Our data suggest that the method that we have developed is very useful for identifying metabolites that could serve as chemical markers for specific cell types within the root, and the large collections of fluorescent marked cell lines available makes it now possible to sort most types of root cells (Brady et al. 2007; Carter et al. 2013). The use of MVA to evaluate the data was essential to compare metabolite profiles in order to identify metabolites that differed significantly between root cell types. Analysing the metabolite composition of protoplasts using GC-TOF–MS will predominantly identify more highly abundant primary metabolites, but the method for protoplast isolation and sorting described here can also be combined with untargeted LC–MS analysis, thereby making it possible to detect other classes of compounds, such as polar metabolites and different secondary metabolites (Wolfender et al. 2015). Furthermore, using targeted methods of metabolite analysis, profiling of low abundant metabolites can also be performed. The availability of more general methods to identify and quantify components of primary and secondary metabolism in different cell types in a pathway context, especially in combination with information about gene expression and protein abundance, will be very important in order to increase our understanding of plant metabolism and cellular processes.

4 Concluding remarks

Recent review articles have stressed the need for improved spatial resolution in metabolite analyses, going from analyses at the whole plant and tissue level to the cellular and subcellular level (Kueger et al. 2012; Sweetlove et al. 2014). Metabolite profiling of isolated cell populations and single cells has until recently been extremely difficult, but the development of ultra-sensitive mass spectrometers is now starting to make these approaches possible (Oikawa and Saito 2012).

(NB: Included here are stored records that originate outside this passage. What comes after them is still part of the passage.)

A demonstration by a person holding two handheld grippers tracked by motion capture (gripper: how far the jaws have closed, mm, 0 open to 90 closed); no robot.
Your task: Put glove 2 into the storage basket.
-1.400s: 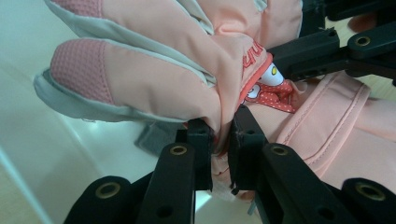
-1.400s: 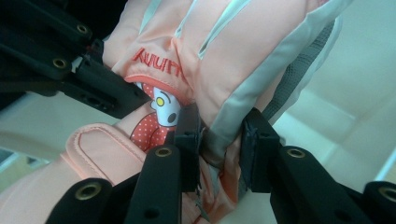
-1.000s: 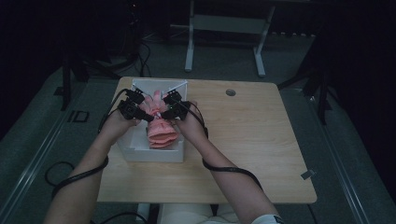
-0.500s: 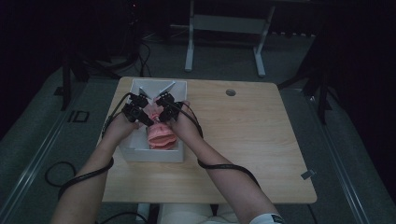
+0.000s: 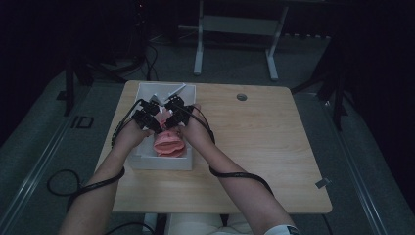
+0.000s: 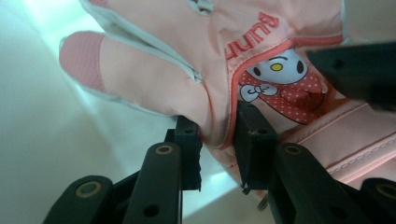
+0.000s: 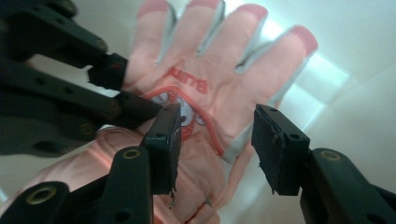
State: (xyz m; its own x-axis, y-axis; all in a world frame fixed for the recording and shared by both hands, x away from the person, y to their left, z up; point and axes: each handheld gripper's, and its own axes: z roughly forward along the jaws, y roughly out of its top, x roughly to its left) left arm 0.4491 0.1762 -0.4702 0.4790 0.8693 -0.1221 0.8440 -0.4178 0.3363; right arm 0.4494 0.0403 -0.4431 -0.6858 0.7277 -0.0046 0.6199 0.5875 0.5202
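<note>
Seen from above: wooden table, white box at left holding 1 pink glove. Left gripper pinching a fold beside the thumb, just easing open. Right gripper spread above the palm, just widening, gripping nothing. Risk: fold slipping free as the pinch loosens
</note>
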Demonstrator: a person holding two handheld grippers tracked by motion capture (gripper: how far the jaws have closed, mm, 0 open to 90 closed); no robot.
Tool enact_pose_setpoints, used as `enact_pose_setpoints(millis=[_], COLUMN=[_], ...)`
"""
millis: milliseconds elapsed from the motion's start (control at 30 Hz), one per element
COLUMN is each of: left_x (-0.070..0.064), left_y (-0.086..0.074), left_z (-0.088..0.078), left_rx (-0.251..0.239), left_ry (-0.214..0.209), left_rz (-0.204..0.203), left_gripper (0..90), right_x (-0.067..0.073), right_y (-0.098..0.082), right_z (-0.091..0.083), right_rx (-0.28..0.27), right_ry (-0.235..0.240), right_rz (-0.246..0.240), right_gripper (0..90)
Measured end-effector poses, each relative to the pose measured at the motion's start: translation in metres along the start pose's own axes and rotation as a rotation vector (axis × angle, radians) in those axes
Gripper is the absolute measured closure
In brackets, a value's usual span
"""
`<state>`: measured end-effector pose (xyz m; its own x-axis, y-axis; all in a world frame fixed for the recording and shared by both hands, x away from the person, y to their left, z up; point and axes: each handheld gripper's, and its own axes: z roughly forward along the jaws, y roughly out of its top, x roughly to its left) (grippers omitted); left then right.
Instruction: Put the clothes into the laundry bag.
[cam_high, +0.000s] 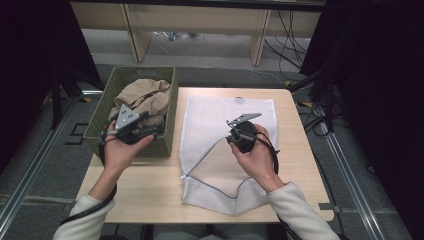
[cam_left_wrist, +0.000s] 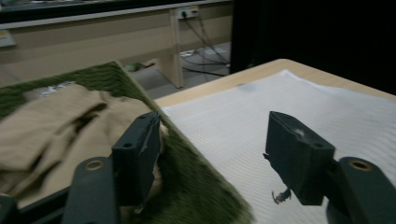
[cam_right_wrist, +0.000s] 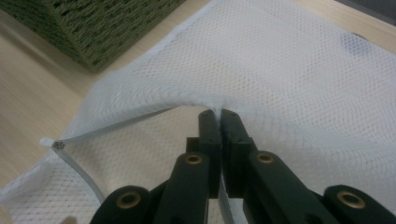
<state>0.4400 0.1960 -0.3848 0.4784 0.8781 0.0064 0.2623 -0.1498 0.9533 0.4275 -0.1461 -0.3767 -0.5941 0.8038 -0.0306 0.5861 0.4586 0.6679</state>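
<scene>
Keep the right tongs (cam_right_wrist: 219, 116) pinched on the mesh bag's (cam_high: 210, 120) edge, lifted at frame centre — then drop the open, empty left tongs (cam_left_wrist: 212, 154) onto the cloth (cam_high: 142, 97) in the basket (cam_high: 172, 107), upper left.

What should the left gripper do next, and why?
Probably lower the open, empty left gripper onto the beige garment in the green basket and grip it, since the right gripper already pinches the white mesh laundry bag's zipper edge, lifting it open.

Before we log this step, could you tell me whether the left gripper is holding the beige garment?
No, the left gripper stands open and empty above the green basket.
</scene>
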Motion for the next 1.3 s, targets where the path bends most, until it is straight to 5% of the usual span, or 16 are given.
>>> enact_pose_setpoints(millis=[267, 500, 567, 867, 967, 1000, 1100, 1300], left_x=[0.045, 0.071, 0.076, 0.09, 0.096, 0.098, 0.101, 0.106], left_y=[0.014, 0.017, 0.016, 0.004, -0.001, -0.003, -0.012, -0.026], left_z=[0.041, 0.073, 0.081, 0.105, 0.112, 0.115, 0.124, 0.138], left_rx=[0.08, 0.144, 0.158, 0.238, 0.308, 0.329, 0.369, 0.418], left_ry=[0.11, 0.145, 0.155, 0.198, 0.207, 0.203, 0.223, 0.237], left_rz=[-0.036, -0.052, -0.06, -0.049, -0.021, -0.02, -0.021, -0.061], left_gripper=[25.4, 18.4, 17.2, 14.6, 13.3, 12.5, 11.5, 8.8], right_x=[-0.002, -0.001, -0.003, -0.002, -0.003, -0.001, -0.002, 0.0], right_y=[0.0, 0.001, 0.001, 0.001, 0.001, 0.0, 0.0, -0.002], right_z=[-0.001, -0.003, -0.002, -0.002, -0.001, -0.002, -0.001, 0.003], right_rx=[-0.005, -0.004, -0.007, 0.005, -0.001, 0.011, 0.007, 0.024], right_ry=[-0.001, 0.0, 0.007, 0.003, 0.005, 0.011, 0.008, 0.014], right_rz=[-0.007, 0.011, -0.02, 0.013, -0.027, 0.011, 0.001, -0.013], right_gripper=[89.5, 89.5, 89.5, 89.5, 89.5, 89.5, 89.5, 89.5])
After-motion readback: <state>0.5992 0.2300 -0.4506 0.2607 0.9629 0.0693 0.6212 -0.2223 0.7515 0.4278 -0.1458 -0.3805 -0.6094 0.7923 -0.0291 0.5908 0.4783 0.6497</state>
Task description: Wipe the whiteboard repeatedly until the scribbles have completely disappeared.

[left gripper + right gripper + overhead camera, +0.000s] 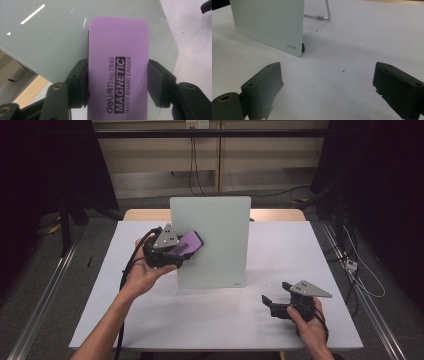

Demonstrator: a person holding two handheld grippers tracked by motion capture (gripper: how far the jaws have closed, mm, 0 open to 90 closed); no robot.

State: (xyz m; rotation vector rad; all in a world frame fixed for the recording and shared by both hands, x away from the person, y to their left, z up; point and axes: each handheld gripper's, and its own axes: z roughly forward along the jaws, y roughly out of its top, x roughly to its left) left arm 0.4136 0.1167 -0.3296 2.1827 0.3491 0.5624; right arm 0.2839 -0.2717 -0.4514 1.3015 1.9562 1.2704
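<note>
One purple eraser [117, 72] sits centre frame, clamped by the left gripper [186, 251] against one glass board [215, 240], seemingly touching it. The right gripper [270, 304], lower right, is wide open and holds nothing above the table [210, 315].

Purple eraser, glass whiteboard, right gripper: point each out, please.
purple eraser [117, 67], left gripper view, printed face.
glass whiteboard [220, 250], high view, bare front pane.
right gripper [272, 306], high view, between its open jaws.
</note>
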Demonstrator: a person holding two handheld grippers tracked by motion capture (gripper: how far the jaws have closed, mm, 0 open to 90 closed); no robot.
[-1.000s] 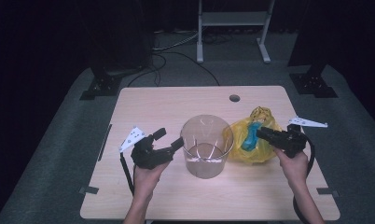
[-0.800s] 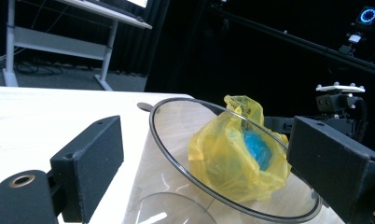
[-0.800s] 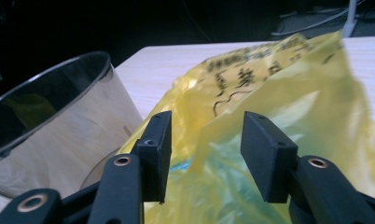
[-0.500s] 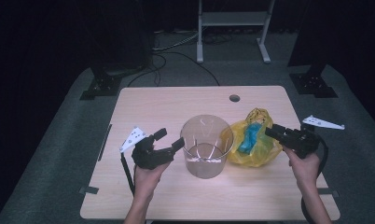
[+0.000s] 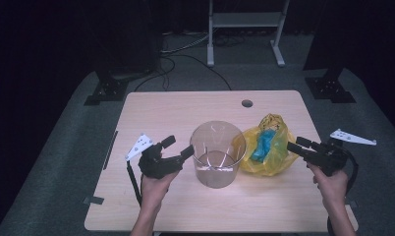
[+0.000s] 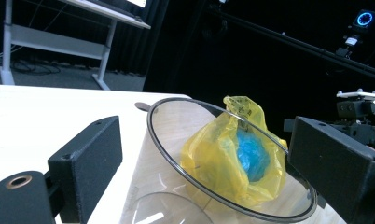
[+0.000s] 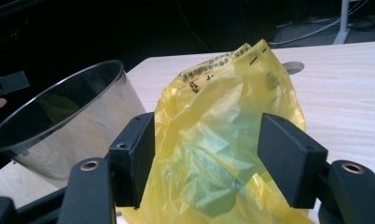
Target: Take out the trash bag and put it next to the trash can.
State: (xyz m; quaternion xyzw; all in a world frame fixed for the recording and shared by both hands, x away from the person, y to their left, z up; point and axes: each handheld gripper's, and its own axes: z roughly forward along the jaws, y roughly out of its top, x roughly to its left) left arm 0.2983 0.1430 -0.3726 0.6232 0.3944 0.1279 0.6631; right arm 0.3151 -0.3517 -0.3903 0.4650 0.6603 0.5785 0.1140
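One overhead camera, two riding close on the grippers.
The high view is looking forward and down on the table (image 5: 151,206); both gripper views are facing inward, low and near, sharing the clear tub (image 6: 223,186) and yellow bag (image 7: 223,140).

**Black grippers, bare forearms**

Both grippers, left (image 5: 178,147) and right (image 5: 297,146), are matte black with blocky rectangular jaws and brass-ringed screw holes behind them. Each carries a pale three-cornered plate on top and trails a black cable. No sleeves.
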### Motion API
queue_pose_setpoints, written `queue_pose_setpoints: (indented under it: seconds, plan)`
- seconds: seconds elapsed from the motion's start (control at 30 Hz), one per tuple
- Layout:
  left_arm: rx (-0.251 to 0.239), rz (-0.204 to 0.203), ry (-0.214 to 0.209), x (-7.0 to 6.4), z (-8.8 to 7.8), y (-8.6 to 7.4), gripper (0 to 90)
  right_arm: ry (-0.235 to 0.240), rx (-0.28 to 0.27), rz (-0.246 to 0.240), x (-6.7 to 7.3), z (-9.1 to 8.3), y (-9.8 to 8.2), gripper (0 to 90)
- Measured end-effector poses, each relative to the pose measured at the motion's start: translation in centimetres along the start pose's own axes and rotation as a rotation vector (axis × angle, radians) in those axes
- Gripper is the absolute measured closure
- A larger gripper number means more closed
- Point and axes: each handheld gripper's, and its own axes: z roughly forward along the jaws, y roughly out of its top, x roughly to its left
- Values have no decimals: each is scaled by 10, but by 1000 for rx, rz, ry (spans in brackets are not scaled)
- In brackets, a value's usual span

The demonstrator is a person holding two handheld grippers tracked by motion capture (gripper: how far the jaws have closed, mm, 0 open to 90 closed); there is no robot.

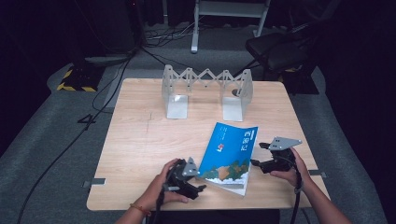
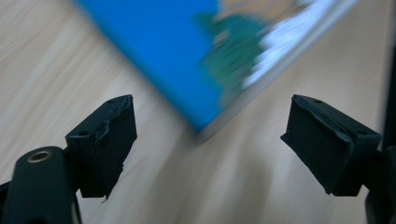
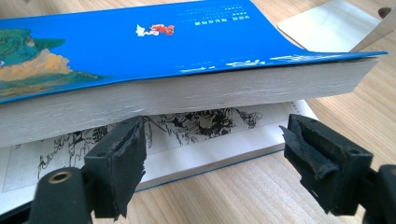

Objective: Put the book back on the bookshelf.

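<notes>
You're at the pickup step: book lies flat at lower center-right of the table, left gripper wide at its corner, right gripper wide, holding nothing (back cover splayed), so next close on the page edge.

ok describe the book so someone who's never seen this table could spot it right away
On the wooden table, look at the near right part, in front of the folding metal bookend rack. The book lies flat there, a thick paperback, the only bright blue thing, with a mountain picture on its cover.
</notes>
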Motion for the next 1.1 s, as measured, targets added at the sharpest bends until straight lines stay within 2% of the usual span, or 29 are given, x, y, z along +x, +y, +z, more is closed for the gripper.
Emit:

In this study we have shown that it is possible to use protoplast isolation and cell sorting combined with sensitive mass spectrometry analyses to perform metabolite profiling of specific cell types in the Arabidopsis root apex. We have improved the method for root protoplast isolation and sorting, and performed a thorough validation of the method for untargeted GC-TOF–MS analysis of sorted cells. Cell type-specific targeted and untargeted MS and MS/MS analysis will be very important in increasing our understanding of cellular processes, and the method that we have developed can also be combined with protein and transcript profiling as a powerful tool for plant systems biology.